Most sexologists and psychologists agree that few people are exclusively heterosexual or homosexual. Most people, they say, fall somewhere on a continuum between gay and straight, and most people’s “sexual orientation” is fluid (changeable) over a lifetime. We humans are marvelously complex, and simple labels like “straight” and “gay” don’t account for our infinite diversity.
Alfred Kinsey is one scientist whose research suggested that people do not typically fall into the neat and easy categories of “heterosexual” and “homosexual.” He developed a scale from 0 (exclusively heterosexual) to 6 (exclusively homosexual) with which to describe one’s sexual orientation. You can read more about the “Kinsey Scale” online.

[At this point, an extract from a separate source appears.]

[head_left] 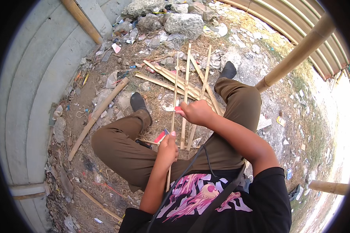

Similarly, many people don’t think of attraction as a simple “either/or”: “I am either attracted to someone or I am not.” Instead they think of the many different ways they might be attracted to someone—whether for going on a hike, looking at someone, having a conversation, having non-genital sex, having genital sex, having children, or sharing a home. By asking themselves “the ways in which” they are attracted to someone instead of “whether or not” they are attracted to someone, they find they are “attracted” to many people in different ways and for different types of activities: some sexual, others not.
Using an expanded idea about what it means to be attracted to someone, it sounds like you may be “attracted to” looking at breasts and watching girls having sex with each other, but not attracted to having sex with girls yourself–a perfectly valid set of interests.
–Amy Stapleford, M.Ed.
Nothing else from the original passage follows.